[Exercise goal]:
Where a line of the listing below includes the word "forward", reproduce that line.
+ + + + +
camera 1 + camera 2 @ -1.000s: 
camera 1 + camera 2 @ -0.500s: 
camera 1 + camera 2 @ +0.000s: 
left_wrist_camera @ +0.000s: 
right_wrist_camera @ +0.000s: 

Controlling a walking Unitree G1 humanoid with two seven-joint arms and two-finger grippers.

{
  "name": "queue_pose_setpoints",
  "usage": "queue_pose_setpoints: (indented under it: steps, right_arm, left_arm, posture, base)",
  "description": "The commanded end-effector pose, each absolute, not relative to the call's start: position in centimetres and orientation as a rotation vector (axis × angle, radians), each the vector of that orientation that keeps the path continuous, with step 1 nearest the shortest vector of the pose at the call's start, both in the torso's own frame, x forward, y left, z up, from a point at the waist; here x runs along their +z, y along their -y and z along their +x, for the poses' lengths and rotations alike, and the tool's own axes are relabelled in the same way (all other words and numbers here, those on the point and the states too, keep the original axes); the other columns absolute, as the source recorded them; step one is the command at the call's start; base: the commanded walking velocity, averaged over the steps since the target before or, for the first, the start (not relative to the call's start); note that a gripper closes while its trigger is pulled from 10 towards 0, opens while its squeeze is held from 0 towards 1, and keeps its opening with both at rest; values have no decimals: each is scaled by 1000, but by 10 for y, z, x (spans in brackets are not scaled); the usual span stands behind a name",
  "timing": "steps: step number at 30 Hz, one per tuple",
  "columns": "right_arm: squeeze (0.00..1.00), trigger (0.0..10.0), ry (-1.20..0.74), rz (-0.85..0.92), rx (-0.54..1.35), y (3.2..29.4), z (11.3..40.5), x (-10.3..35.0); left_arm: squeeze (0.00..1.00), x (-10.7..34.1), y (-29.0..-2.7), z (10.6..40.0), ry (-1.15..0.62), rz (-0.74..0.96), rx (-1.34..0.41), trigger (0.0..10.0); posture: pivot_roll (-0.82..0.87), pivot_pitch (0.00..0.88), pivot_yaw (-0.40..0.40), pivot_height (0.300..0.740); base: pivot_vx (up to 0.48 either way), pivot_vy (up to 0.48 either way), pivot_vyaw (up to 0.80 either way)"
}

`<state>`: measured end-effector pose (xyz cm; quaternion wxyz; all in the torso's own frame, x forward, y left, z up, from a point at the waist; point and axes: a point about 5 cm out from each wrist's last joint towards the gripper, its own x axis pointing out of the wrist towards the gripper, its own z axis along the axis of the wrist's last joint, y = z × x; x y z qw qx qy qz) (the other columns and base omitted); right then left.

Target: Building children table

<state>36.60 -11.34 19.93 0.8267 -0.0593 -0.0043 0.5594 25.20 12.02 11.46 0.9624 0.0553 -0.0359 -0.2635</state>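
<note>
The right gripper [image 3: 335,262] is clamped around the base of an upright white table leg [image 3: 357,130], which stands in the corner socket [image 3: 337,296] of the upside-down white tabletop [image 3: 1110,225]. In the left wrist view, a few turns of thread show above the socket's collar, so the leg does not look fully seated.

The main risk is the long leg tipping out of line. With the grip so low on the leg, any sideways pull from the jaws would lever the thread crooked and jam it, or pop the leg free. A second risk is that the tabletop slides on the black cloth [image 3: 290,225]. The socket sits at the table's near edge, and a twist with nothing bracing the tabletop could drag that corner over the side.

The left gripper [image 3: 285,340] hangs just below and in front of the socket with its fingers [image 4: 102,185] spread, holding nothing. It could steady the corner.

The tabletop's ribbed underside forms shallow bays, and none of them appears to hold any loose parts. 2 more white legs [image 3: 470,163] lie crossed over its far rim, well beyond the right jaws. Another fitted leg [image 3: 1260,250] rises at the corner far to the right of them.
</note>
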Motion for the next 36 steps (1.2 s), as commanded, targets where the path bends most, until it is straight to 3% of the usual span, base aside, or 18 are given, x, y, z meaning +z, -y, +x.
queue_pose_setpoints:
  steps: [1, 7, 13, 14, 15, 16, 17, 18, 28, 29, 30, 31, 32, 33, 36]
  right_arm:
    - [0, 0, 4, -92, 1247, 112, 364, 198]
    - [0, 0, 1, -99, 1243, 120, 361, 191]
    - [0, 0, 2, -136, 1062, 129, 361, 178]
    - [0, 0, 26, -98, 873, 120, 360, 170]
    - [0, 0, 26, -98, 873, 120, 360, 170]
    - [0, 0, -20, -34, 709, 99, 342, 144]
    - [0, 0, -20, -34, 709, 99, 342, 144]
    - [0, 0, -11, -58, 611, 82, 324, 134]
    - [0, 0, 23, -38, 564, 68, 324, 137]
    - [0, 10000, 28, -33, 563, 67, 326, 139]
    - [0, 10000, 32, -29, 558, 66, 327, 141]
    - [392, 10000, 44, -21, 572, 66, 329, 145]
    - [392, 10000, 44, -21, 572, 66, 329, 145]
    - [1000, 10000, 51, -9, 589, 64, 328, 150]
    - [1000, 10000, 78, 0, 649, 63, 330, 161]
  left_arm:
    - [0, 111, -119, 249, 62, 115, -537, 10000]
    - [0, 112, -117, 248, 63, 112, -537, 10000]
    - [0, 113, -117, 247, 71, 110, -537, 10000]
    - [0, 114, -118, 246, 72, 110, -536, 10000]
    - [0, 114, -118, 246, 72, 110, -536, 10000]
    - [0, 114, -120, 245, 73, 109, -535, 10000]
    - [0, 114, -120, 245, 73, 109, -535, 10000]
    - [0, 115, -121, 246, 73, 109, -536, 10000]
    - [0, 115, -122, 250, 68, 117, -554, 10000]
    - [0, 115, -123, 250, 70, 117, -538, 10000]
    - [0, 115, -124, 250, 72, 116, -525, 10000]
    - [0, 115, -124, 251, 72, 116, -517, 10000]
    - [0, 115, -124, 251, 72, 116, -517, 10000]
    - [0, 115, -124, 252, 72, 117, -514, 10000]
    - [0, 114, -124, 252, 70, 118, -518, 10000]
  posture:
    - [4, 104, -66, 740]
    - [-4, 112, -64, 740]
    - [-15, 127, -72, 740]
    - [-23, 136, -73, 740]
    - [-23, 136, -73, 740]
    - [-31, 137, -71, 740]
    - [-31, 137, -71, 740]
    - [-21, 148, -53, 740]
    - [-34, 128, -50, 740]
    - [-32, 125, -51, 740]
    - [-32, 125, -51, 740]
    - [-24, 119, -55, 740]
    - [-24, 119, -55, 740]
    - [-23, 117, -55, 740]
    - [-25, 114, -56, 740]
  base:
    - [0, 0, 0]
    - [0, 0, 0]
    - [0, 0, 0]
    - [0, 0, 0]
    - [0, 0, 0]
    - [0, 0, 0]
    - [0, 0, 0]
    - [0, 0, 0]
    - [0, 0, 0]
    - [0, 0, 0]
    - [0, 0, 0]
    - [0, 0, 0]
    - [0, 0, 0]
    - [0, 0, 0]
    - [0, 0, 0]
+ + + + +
[Result of this exercise]:
  "description": "The commanded end-effector pose, each absolute, not relative to the call's start: position in centimetres and orientation as a rotation vector (axis × angle, radians), each the vector of that orientation that keeps the path continuous, with step 1 nearest the shortest vector of the pose at the call's start, both in the torso's own frame, x forward, y left, z up, from a point at the waist; here x runs along their +z, y along their -y and z along their +x, for the poses' lengths and rotations alike, and the tool's own axes are relabelled in the same way (all other words and numbers here, those on the point and the states too, keep the original axes); the other columns absolute, as the source recorded them; step one is the command at the call's start; base: the commanded walking velocity, averaged over the steps since the target before or, for the first, the start (not relative to the call's start); note that a gripper closes while its trigger is pulled from 10 towards 0, opens while its squeeze is held from 0 towards 1, and keeps its opening with both at rest; values have no decimals: each is scaled by 1000, but by 10 for y, z, x (spans in brackets are not scaled); the usual span stands behind a name",
`<state>`: measured end-effector pose (xyz cm; quaternion wxyz; all in the torso's own frame, x forward, y left, z up, from a point at the waist; point and axes: a point about 5 cm out from each wrist's last joint towards the gripper, its own x axis pointing out of the wrist towards the gripper, its own z axis along the axis of the wrist's last joint, y = z × x; x y z qw qx qy qz) (the other columns and base omitted); right then left.

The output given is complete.